*What you should do*.
Write out nothing except the lines of the entries below, from the first through the one containing "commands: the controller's", exactly and without pictures.

*Entries taken from a collection*.
╭──

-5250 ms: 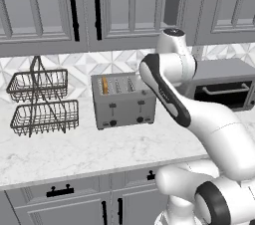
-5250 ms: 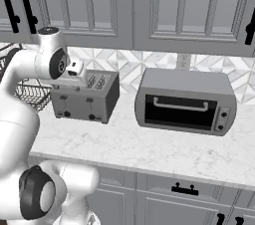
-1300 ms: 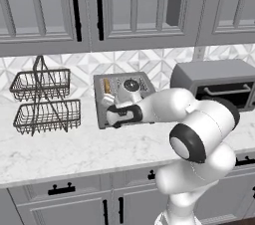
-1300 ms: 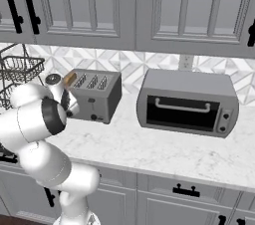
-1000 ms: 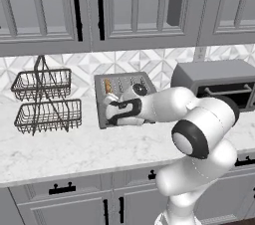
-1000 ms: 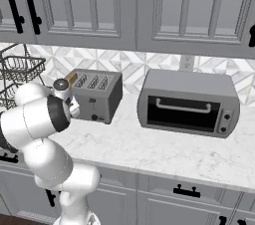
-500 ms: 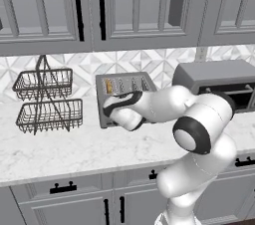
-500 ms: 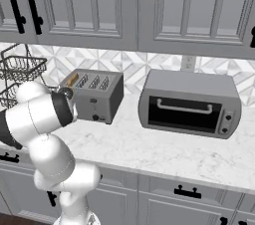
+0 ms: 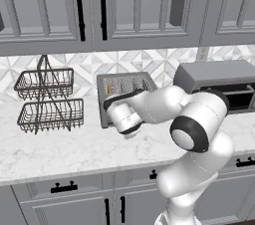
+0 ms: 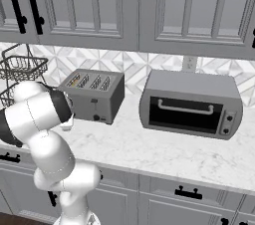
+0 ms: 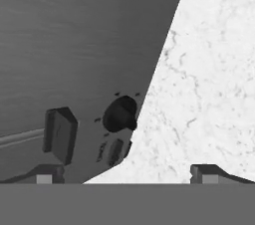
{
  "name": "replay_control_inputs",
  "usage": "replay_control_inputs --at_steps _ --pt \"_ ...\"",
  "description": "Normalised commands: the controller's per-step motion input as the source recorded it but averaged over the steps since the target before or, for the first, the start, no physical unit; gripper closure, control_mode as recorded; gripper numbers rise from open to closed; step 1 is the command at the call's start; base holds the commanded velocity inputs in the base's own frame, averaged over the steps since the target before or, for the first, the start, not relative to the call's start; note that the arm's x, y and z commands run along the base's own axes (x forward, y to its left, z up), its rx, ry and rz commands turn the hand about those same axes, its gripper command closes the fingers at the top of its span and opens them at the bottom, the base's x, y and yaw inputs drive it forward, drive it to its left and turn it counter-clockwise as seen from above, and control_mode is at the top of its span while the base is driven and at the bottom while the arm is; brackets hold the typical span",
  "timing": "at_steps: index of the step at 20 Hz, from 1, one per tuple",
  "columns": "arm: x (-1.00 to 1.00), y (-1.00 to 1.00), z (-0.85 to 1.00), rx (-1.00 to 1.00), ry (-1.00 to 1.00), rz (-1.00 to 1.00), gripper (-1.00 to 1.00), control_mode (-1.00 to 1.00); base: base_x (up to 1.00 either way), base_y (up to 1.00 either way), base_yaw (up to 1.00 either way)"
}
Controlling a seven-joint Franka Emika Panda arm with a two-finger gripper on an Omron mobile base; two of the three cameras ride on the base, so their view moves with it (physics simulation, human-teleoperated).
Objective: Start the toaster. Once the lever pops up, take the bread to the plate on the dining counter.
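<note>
The grey toaster stands on the marble worktop against the backsplash. The tan bread sits in its leftmost slot. My forearm and wrist hang low in front of the toaster's face. In the hand view my gripper is open, close to that face. A dark lever stands just above the left fingertip, and a round black knob lies between the fingers' lines. Nothing is held. The plate and the dining counter are out of view.
A two-tier wire basket rack stands left of the toaster. A grey toaster oven stands to its right. Grey wall cabinets hang above. Bare marble lies in front of the toaster.
My hand has dropped down the toaster's front face, from near its top edge to its lower half. The jaws have stayed open. Toaster and bread have not moved.
</note>
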Motion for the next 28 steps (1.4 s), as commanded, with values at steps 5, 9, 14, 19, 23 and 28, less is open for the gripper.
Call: replay_control_inputs --at_steps 5,9,14,19,23,28 --pt "-0.50 -0.79 -1.00 0.18 0.24 -0.26 -1.00 -1.00 0.00 0.00 0.00" --pt "-0.50 -0.70 -1.00 0.25 0.17 -0.25 -1.00 -1.00 0.00 0.00 0.00" --pt "-0.79 -0.41 0.16 0.22 -0.14 -0.16 -1.00 -1.00 0.00 0.00 0.00" --pt "-0.45 -0.05 1.00 0.10 -0.28 -0.03 -1.00 -1.00 0.00 0.00 0.00" --pt "-0.02 0.00 1.00 0.00 -0.12 0.00 -1.00 -1.00 0.00 0.00 0.00" --pt "0.00 0.00 1.00 -0.04 -0.01 0.01 -1.00 -1.00 0.00 0.00 0.00"
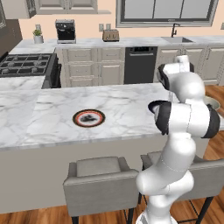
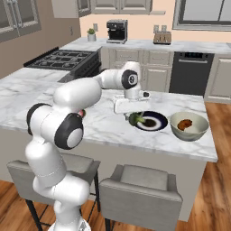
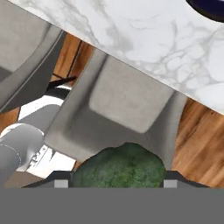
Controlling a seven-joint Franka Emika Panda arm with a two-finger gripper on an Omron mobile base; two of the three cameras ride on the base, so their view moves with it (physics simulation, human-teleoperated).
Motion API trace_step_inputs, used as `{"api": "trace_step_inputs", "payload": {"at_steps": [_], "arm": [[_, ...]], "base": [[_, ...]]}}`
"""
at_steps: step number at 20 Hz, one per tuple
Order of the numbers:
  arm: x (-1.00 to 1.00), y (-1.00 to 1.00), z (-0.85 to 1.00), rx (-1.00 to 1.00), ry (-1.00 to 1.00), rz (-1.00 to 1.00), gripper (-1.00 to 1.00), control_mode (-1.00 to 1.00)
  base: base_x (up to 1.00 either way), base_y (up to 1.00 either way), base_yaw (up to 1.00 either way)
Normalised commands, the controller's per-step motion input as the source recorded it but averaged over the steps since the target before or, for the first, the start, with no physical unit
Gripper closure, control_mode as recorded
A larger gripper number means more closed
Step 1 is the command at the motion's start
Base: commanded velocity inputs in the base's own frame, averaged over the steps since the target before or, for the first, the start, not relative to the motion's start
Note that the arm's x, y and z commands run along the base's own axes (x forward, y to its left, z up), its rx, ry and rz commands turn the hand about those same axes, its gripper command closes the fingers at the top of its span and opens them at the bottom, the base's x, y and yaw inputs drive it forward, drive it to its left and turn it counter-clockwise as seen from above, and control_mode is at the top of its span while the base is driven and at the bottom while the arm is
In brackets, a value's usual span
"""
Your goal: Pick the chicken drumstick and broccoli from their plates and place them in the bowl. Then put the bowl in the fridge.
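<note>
From the left base view, the red-rimmed plate point(image 1: 89, 118) sits on the marble tabletop point(image 1: 52, 109), well to the left of the arm; its dark centre carries nothing of note. The arm's white body hides most of the dark plate point(image 1: 154, 106) and the bowl point(image 1: 213, 102), which peek out on either side of it.

From the right base view, the gripper point(image 2: 135, 116) hangs over the left edge of the dark plate point(image 2: 153, 122) with the broccoli point(image 2: 136, 119) between its jaws, lifted just clear of the plate. Just right of that plate stands the bowl point(image 2: 188, 126), with the chicken drumstick point(image 2: 184, 124) lying inside it.

In the hand view, the broccoli point(image 3: 120, 167) sits squarely between the fingertips point(image 3: 61, 183), jaws partly closed on it. A grey stool point(image 3: 118, 113) and the tabletop edge point(image 3: 144, 39) lie beyond.
</note>
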Motion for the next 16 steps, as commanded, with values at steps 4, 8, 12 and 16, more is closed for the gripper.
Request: {"api": "trace_step_inputs", "payload": {"at_steps": [4, 8, 12, 16], "arm": [[0.14, -0.72, 0.02, 0.23, -0.25, 0.00, 1.00, -1.00], [0.19, -0.70, 0.03, 0.23, -0.24, 0.00, 1.00, -1.00], [0.28, -0.65, 0.00, 0.05, -0.24, 0.01, 1.00, -1.00], [0.39, -0.69, 0.00, 0.06, -0.08, 0.00, 1.00, -1.00]], "base": [[0.00, 0.00, 0.00], [0.00, 0.00, 0.00], [0.00, 0.00, 0.00], [0.00, 0.00, 0.00]]}}
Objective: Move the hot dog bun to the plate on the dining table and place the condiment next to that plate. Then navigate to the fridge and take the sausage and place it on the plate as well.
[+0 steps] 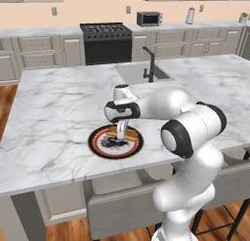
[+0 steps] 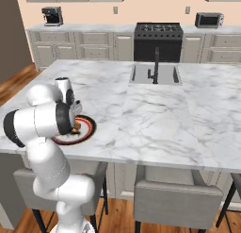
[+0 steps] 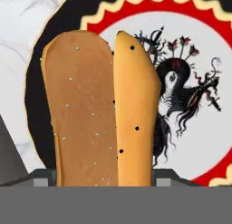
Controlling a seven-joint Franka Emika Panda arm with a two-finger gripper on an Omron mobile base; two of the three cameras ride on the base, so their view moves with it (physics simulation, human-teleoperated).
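I am at the near edge of the big marble worktop (image 1: pixel 58 103), and the plate (image 1: pixel 99 146) sits there, close to that edge. The plate has a dark rim, a red ring, and a pale middle with a black dragon drawn on it. My claw (image 1: pixel 120 135) points down right over the plate. My claw is clenched on the hot dog bun (image 1: pixel 128 135), and the bun is low over the plate, at the far side of it. I cannot tell if the bun touches the plate yet. In my hand view the hot dog bun (image 3: pixel 99 109) is very big and close. It has two tan halves side by side with a dark slit between them, and little specks on it. It stands up from between my fingers, and the plate (image 3: pixel 213 87) with the dragon is behind it. Past the plate, farther back on the worktop, there is a sink (image 1: pixel 134 71) with a black faucet (image 1: pixel 150 65). Behind that, by the wall, I see a black stove (image 1: pixel 107 42) and a small toaster oven (image 1: pixel 149 18) on the wall counter. From my right side the plate (image 2: pixel 89 129) peeks out from behind my white arm. A grey chair (image 2: pixel 176 199) is tucked under the worktop edge on the right.
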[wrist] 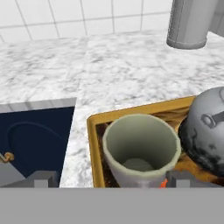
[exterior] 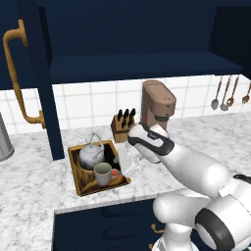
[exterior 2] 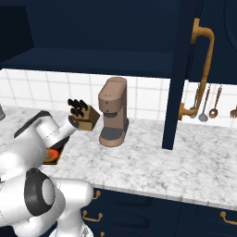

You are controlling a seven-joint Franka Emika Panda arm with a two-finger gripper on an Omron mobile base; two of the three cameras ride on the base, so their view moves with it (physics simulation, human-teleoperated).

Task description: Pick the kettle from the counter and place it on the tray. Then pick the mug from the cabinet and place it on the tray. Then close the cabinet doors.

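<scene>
And the mug [exterior: 102,173] is down on the tray [exterior: 74,167], standing upright at the front edge, right next to the kettle [exterior: 91,155] at the back! From the hand view we see straight into the mug's pale green inside, the kettle's grey dome just beside it. Our gripper [wrist: 113,180] hangs right over the mug with the fingers spread wide, one tip [wrist: 41,178] well off to one side and the other by the mug's far side. They grip nothing; we'd call that a release.

So two of three steps look done from here: kettle placed, mug placed. The tray sits on the counter [exterior: 34,181] near its front edge, just beside the knife block [exterior: 122,125] and the coffee machine [exterior: 158,105].

What's left is the cabinet [exterior: 132,63]. It stands open, shelf bare, and both doors swing out towards us: one door [exterior: 34,73] at the left, one door [exterior 2: 194,69] at the right, each with a long brass handle.

The count: one kettle, one mug, one tray, two doors, both to be shut.
</scene>
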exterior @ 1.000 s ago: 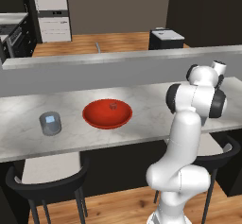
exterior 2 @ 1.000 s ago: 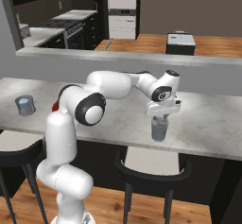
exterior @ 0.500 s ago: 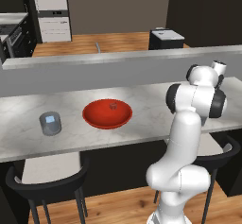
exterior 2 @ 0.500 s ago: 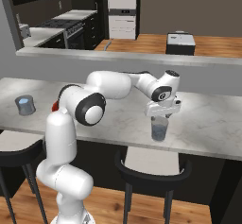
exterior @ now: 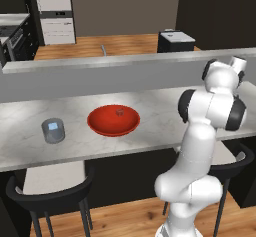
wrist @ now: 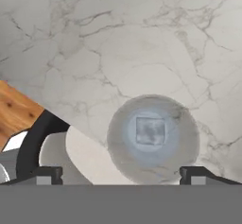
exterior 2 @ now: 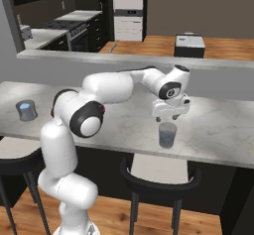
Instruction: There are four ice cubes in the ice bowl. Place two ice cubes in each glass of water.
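Nothing has shifted but the gripper [exterior 2: 170, 118], which has let go since a second ago: its jaws stand wide apart just above a glass [exterior 2: 167, 134] near the counter's [exterior 2: 218, 130] front edge, and a cube [wrist: 150, 130] sits inside that glass. Further along the counter, well apart, lies the red bowl [exterior: 113, 121] with a small cube [exterior: 119, 112] in it, and beyond the bowl stands the second glass [exterior: 53, 130].
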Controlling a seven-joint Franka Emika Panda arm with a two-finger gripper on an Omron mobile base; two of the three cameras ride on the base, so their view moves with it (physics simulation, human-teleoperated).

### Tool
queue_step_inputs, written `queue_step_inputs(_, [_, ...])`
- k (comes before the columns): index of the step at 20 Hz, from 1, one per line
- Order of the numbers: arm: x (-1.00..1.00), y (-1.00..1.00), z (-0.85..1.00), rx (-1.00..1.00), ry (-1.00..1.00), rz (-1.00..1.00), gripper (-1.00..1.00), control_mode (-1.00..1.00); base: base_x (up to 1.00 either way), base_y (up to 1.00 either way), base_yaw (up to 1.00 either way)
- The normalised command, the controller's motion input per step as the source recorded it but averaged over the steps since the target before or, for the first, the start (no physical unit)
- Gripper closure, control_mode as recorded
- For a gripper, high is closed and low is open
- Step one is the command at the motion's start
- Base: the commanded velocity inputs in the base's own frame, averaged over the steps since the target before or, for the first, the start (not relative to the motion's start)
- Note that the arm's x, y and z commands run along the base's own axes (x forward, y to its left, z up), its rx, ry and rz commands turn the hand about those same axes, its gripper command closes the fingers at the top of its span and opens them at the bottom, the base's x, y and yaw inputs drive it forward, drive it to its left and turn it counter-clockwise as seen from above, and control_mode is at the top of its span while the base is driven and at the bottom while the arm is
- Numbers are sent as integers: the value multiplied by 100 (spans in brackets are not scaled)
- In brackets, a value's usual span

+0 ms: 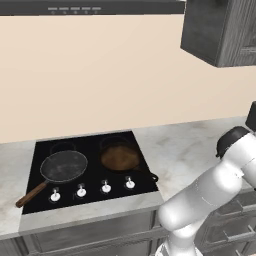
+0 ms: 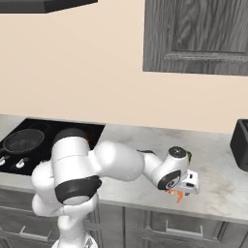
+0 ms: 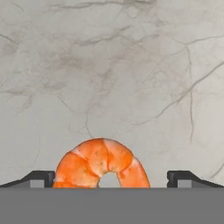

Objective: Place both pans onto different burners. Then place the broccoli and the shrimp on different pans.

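Both pans rest on the black cooktop [image 1: 142, 175]. The dark grey pan [image 1: 64, 166] with the wooden handle covers the front-left burner, and it shows again as the dark grey pan [image 2: 23, 139] at the far left. The brown pan [image 1: 120, 157] sits on the burner to its right. On the marble counter right of the cooktop lies the orange shrimp [image 3: 100, 164], also seen as the shrimp [image 2: 177, 195] near the front edge. My gripper [image 3: 111, 179] stands open over it, one fingertip [image 3: 39, 178] on each side. A green bit of broccoli [image 2: 189, 155] peeks out behind the wrist.
A dark appliance [image 2: 240, 138] stands on the counter at the far right. Grey wall cabinets [image 2: 193, 34] hang above. White knobs [image 1: 105, 188] line the cooktop's front. The counter's front edge [image 2: 213, 210] runs just beyond the shrimp.
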Motion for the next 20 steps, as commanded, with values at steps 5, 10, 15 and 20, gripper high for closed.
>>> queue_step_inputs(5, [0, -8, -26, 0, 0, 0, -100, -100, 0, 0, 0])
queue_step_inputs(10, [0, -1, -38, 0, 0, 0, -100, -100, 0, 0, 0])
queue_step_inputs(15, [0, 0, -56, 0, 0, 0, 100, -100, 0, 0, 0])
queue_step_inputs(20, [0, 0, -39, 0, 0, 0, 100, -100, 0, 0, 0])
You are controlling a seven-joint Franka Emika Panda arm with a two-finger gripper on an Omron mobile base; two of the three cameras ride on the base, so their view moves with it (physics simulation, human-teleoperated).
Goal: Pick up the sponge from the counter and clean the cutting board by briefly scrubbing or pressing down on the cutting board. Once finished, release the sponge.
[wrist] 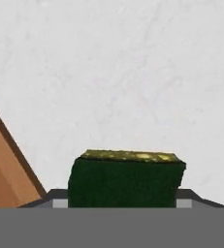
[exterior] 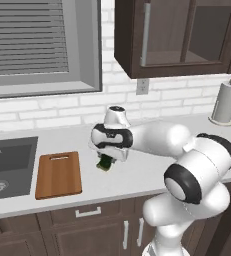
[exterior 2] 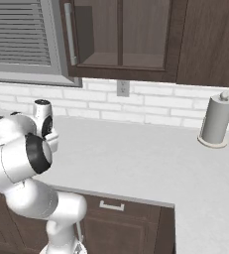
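The gripper (exterior: 106, 162) clamps the sponge (exterior: 105, 163) above the counter (exterior: 137, 170), just right of the cutting board (exterior: 59, 174); a sink (exterior: 9, 165) lies beyond.

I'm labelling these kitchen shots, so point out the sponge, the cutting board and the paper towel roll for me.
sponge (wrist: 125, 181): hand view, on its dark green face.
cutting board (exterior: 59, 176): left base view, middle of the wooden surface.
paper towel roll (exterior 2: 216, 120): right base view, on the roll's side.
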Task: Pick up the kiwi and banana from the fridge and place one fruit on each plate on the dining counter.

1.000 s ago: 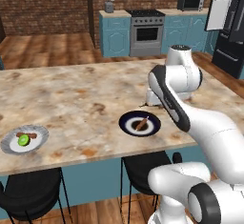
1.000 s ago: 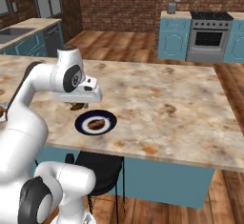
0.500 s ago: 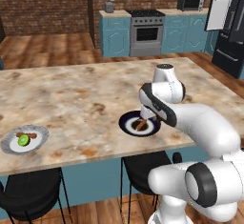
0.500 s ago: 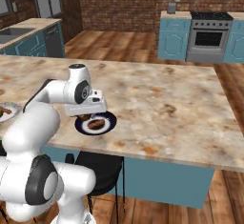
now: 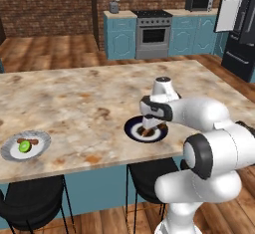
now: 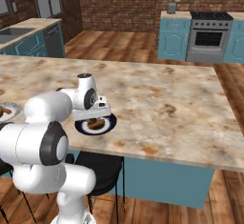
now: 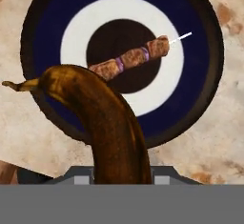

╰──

*Output*.
-5250 ms: 
-5250 ms: 
-1300 ms: 
-1300 ms: 
-1000 ms: 
-1000 ms: 
-500 ms: 
-500 ms: 
+0 ms: 
+0 ms: 
+0 ms: 
{
  "name": "replay_control_inputs",
  "usage": "replay_control_inputs --at_steps _ --pt \"_ ...\"",
  "description": "Normalised commands: the controller's per-step motion input as the source recorded it but averaged over the steps since the target before or, for the first, the start, no physical unit; gripper closure, control_mode as recorded; gripper numbers rise from open to closed; step 1 is the command at the call's start; base holds the commanded velocity inputs in the base's own frame, averaged over the steps since the target before or, for the first, the start, not relative to the call's start; note that the arm's x, y and z commands run along the base's own axes (x forward, y to its left, z up), its rx, ry and rz commands turn the hand about those same axes, its gripper command closes the fingers at the top of its span and opens them at the bottom, the base's x, y and yaw inputs drive it forward, drive it to its left and turn it counter-clockwise as seen from above, and control_mode is at the top of its span while the base is driven and at the bottom while the arm is; brackets hold the typical span",

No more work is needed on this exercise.